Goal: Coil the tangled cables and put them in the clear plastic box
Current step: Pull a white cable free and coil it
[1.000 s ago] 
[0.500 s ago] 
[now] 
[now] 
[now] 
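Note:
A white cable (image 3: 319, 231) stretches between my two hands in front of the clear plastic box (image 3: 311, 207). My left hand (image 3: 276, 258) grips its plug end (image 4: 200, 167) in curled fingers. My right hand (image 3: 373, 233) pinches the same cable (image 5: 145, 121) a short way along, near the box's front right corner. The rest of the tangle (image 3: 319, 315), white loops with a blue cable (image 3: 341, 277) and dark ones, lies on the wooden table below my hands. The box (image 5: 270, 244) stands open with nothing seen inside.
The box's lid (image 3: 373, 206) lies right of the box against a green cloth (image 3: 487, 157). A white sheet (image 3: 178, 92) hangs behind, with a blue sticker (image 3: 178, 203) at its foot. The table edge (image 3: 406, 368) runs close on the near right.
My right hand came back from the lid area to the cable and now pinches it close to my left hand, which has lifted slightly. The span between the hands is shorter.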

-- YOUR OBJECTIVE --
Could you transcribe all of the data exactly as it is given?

-- SOLVED EXERCISE --
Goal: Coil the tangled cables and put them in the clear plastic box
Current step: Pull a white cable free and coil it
[1.000 s ago] 
[0.500 s ago] 
[now] 
[now] 
[now] 
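Note:
A white cable (image 3: 319, 231) stretches between my two hands in front of the clear plastic box (image 3: 311, 207). My left hand (image 3: 276, 258) grips its plug end (image 4: 200, 167) in curled fingers. My right hand (image 3: 373, 233) pinches the same cable (image 5: 145, 121) a short way along, near the box's front right corner. The rest of the tangle (image 3: 319, 315), white loops with a blue cable (image 3: 341, 277) and dark ones, lies on the wooden table below my hands. The box (image 5: 270, 244) stands open with nothing seen inside.
The box's lid (image 3: 373, 206) lies right of the box against a green cloth (image 3: 487, 157). A white sheet (image 3: 178, 92) hangs behind, with a blue sticker (image 3: 178, 203) at its foot. The table edge (image 3: 406, 368) runs close on the near right.
My right hand came back from the lid area to the cable and now pinches it close to my left hand, which has lifted slightly. The span between the hands is shorter.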

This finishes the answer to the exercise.